**WHAT THE TASK ASKS:**
The expected answer holds every line from the first line of the data below through the line containing "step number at", exactly as written, and no other line.
-------- INPUT DATA --------
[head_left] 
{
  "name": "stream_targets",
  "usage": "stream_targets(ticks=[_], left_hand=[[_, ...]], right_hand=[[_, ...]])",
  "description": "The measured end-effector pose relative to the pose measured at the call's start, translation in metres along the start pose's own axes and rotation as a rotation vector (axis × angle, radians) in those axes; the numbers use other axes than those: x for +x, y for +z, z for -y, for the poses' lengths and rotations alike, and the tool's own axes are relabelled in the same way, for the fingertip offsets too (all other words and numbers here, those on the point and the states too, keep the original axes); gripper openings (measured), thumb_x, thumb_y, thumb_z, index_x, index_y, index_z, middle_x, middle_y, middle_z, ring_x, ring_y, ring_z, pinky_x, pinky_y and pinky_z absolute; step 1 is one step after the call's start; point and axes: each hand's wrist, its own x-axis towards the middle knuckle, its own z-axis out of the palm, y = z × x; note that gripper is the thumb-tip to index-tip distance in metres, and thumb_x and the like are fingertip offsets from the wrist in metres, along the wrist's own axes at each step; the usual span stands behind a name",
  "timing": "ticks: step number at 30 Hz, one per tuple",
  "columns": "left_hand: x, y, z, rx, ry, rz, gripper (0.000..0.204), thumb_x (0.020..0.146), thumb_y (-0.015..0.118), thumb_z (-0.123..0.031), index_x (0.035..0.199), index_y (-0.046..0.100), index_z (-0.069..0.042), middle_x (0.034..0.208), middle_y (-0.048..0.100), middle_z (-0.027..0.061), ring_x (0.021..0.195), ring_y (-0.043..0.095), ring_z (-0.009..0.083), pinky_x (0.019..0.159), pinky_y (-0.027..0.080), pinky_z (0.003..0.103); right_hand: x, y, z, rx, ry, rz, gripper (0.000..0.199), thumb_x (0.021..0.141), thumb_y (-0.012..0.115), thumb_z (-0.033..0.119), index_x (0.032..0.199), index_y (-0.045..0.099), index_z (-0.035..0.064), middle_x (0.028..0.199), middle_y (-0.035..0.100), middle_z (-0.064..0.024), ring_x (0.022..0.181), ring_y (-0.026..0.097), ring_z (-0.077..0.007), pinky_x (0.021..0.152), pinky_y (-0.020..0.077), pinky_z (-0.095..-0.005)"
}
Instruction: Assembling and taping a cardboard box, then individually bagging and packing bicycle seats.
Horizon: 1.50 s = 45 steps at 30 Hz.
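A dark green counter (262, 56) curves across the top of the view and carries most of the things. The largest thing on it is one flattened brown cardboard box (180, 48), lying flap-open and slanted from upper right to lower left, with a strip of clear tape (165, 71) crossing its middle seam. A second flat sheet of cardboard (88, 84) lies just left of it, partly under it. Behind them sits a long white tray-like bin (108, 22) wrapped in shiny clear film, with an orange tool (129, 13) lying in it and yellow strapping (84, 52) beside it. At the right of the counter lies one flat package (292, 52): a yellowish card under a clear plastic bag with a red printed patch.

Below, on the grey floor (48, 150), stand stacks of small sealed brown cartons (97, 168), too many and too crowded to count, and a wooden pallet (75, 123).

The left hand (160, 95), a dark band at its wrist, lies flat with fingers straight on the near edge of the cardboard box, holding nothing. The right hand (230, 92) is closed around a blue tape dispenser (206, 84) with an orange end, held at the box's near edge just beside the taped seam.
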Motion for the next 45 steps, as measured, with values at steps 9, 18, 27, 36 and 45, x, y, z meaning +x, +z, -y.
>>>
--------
**YOUR RESPONSE:**
[head_left] 
{
  "name": "stream_targets",
  "usage": "stream_targets(ticks=[_], left_hand=[[_, ...]], right_hand=[[_, ...]])",
  "description": "The measured end-effector pose relative to the pose measured at the call's start, translation in metres along the start pose's own axes and rotation as a rotation vector (axis × angle, radians) in those axes; the numbers use other axes than those: x for +x, y for +z, z for -y, for the poses' lengths and rotations alike, and the tool's own axes are relabelled in the same way, for the fingertip offsets too (all other words and numbers here, those on the point and the states too, keep the original axes); gripper openings (measured), thumb_x, thumb_y, thumb_z, index_x, index_y, index_z, middle_x, middle_y, middle_z, ring_x, ring_y, ring_z, pinky_x, pinky_y and pinky_z absolute; step 1 is one step after the call's start; point and axes: each hand's wrist, its own x-axis towards the middle knuckle, its own z-axis out of the palm, y = z × x; note that gripper is the thumb-tip to index-tip distance in metres, and thumb_x and the like are fingertip offsets from the wrist in metres, along the wrist's own axes at each step; the usual span stands behind a name",
  "timing": "ticks: step number at 30 Hz, one per tuple",

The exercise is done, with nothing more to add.